Pero, sin duda, es el productor Stan Winston, también uno de los mejores especialistas en efectos visuales y maquillaje de la historia del cine, el que termina de dotar a Km 666 de músculo, de entidad. El máximo responsable del diseño de los monstruos de Aliens (Ridley Scott, 1979) o Parque Jurásico (Steven Spielberg, 1993), transforma esta progresivamente sanguinolenta historia de supervivencia en un brutal espectáculo, gracias a la excelente caracterización de sus criaturas -por otro lado bastante desaprovechadas-, y a una atmósfera opresiva con ecos y guiños a La matanza de Texas (Tobe Hopper, 1974).

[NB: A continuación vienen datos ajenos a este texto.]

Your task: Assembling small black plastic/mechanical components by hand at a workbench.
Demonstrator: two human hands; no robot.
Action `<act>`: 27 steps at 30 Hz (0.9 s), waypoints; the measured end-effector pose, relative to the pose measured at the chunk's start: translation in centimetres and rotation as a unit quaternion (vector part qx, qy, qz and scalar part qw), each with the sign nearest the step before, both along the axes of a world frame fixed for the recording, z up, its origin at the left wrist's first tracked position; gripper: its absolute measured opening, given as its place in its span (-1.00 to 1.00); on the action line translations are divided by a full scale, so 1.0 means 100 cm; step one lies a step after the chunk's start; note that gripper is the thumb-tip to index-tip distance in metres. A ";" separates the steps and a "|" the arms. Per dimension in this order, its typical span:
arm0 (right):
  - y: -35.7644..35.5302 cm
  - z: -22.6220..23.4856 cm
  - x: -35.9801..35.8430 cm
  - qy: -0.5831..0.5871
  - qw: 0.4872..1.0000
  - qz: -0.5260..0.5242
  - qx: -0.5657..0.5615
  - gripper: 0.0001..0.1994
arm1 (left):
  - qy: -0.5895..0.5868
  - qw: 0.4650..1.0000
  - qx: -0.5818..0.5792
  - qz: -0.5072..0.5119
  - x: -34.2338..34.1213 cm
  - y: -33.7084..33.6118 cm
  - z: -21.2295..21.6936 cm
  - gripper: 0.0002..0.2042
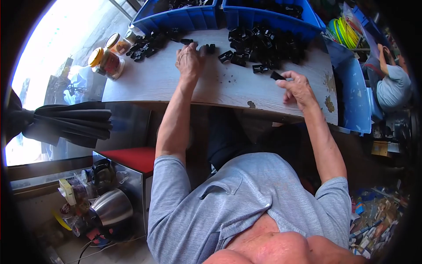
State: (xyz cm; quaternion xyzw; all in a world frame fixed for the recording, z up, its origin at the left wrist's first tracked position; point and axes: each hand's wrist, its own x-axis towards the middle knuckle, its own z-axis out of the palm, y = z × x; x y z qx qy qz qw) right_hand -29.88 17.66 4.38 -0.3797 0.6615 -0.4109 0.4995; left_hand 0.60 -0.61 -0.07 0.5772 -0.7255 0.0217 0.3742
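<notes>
My left hand (190, 60) rests on the pale wooden table (162, 83), its fingers reaching a small black plastic part (209, 48) near the far edge. At the table's right side my right hand (298, 88) pinches another black plastic part (277, 76) between thumb and fingers. A large heap of black plastic parts (266, 44) lies between and beyond the hands. A smaller heap of black parts (151, 43) sits to the left of my left hand.
Two blue bins (272, 18) with more black parts stand at the far edge. Glass jars with yellow lids (107, 61) sit at the table's left corner. Another blue bin (355, 92) is on the right, a second person (393, 83) beyond it. A kettle (110, 207) stands low left.
</notes>
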 end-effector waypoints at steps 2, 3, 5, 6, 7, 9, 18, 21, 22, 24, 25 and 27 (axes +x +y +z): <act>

Winston impregna con su particular esencia escenas tan brillantemente filmadas como la que abre la película, la de la casa de madera o la de la torre de control. Mención especial merecen los perfectamente insertados efectos de sonido -especialmente esas risas macabras, ya convertidas en un sonido iconográfico del género- y la turbadora música que baña cada una de las secuencias.
En el otro extremo de la balanza, lo que más chirría de esta película del director de las también recomendables The Alphabet Killer (2008) o Asesinato en Suburbia (2000) es la ausencia de un mayor alcance en sus pretensiones -a pesar de su excelente factura técnica y argumental es inevitable sentir de que podía haber dado mucho más juego- y, especialmente, el carácter inverosímil de numerosas de sus situaciones. Hasta al mayor aficionado al género se le hará difícil explicar la casualidad de que a ninguno de los jóvenes tengan cobertura en sus móviles, el (ridículo) choque del protagonista al comienzo de la función o, finalmente, que la misma chica que acaba de sufrir el asesinato de su novio aparezca, instantes después, muerta de risa o, lo que es aún más incomprensible, chillando a pleno pulmón a una torre de vigilancia abandonada cuando lo que parecía pretender es esconderse del enemigo lo más sigilosamente posible. Detalles, no obstante, que no deslucen una propuesta que, desde el mismo momento en el que concursó en el Festival de Sitges, se convirtió -sorpresa post créditos incluida-, en uno de los más saludables divertimentos pop de los últimos años.